Arguments pertinents
1. Sur la cause réelle et sérieuse du licenciement :
La cour d'appel a justifié la validité des licenciements en indiquant que la sauvegarde de la compétitivité de l'association nécessitait la création d'un nouveau département pour l'enseignement des "soft skills" et la suppression des départements existants. Toutefois, les pourvoyeurs soutiennent que cette décision a été rendue sans une analyse approfondie des éléments de preuve, ce qui contrevient à l'obligation de motivation des décisions. L'article 455 du Code de procédure civile impose de "mentionner les éléments de fait et de droit" sur lesquels se fonde la décision.
2. Sur l'obligation de reclassement :
Les demandeurs contestent également que l'employeur ait respecté son obligation de reclassement, en arguant que les postes disponibles nécessitaient des compétences techniques que les salariés ne possédaient pas, sans néanmoins préciser la période durant laquelle cette obligation a été vérifiée. Cela soulève une question de conformité avec l'article L. 1233-4 du Code du travail, qui stipule que l'obligation de reclassement prend effet dès que la cause de licenciement apparaît.

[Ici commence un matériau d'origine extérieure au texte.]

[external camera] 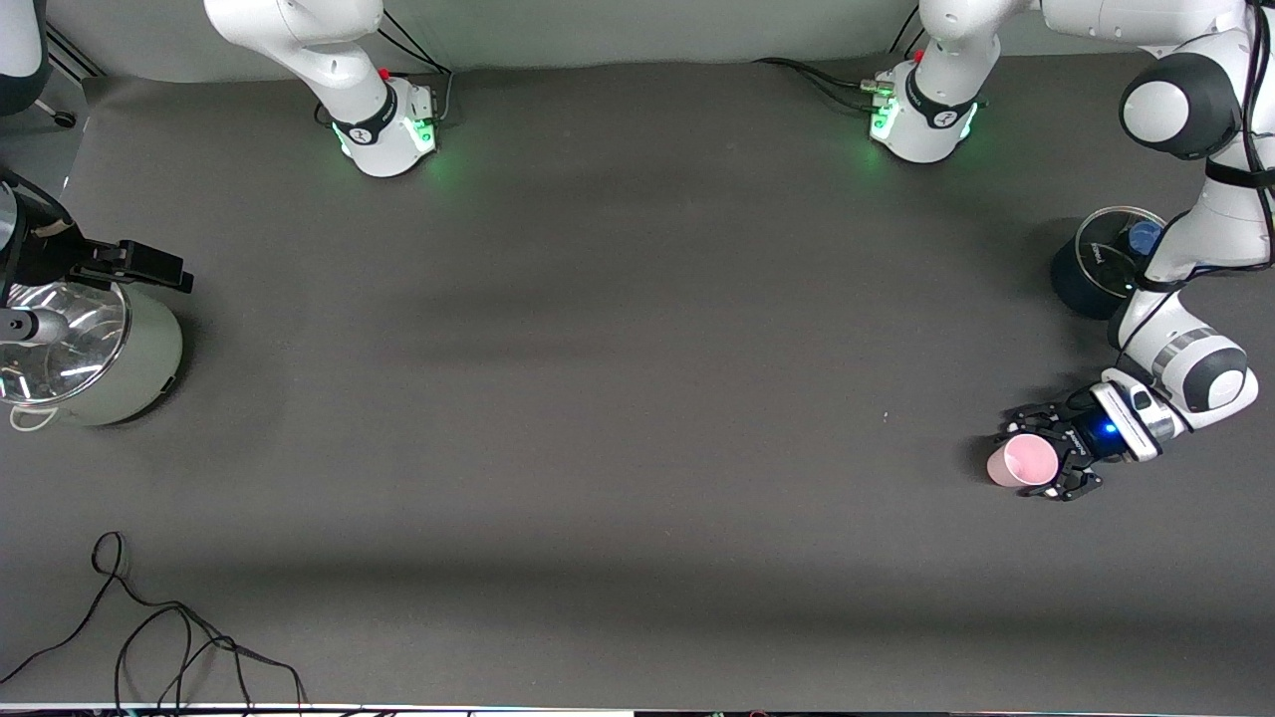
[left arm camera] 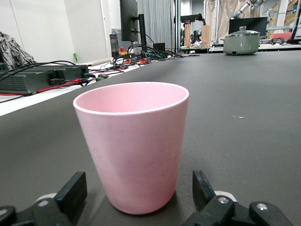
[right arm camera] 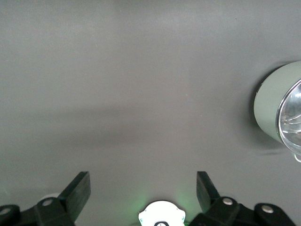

Interprétations et citations légales
1. Sur l'article 455 du Code de procédure civile :
Cet article exige une motivation des décisions judiciaires qui doit se fonder sur des éléments de fait et de droit. Dans cette affaire, la cour d'appel a été critiquée pour son manque d'analyse et de précision dans l'examen des pièces du dossier. La jurisprudence a établi que "l'absence de motivation appropriée constitue une cause de cassation".
2. Sur l'article L. 1233-4 du Code du travail :
Cet article stipule que "l'employeur doit chercher à reclasser le salarié concerné dans l'entreprise ou le groupe", ce qui implique une obligation de prendre en considération les compétences du salarié au moment où la cause du licenciement a été établie. La notion de "période examinée" est cruciale pour déterminer si l'employeur a réellement respecté cette obligation, car le moment de l’apparition de la cause du licenciement fixe les obligations qui en découlent.
En conclusion, bien que la décision de la Cour de cassation soit un rejet des pourvois, elle soulève des questions pertinentes concernant la rigueur de la motivation judiciaire ainsi que le respect des obligations de reclassement, ce qui pourrait avoir des implications pour la mise en œuvre des normes réglementaires en matière de licenciement économique.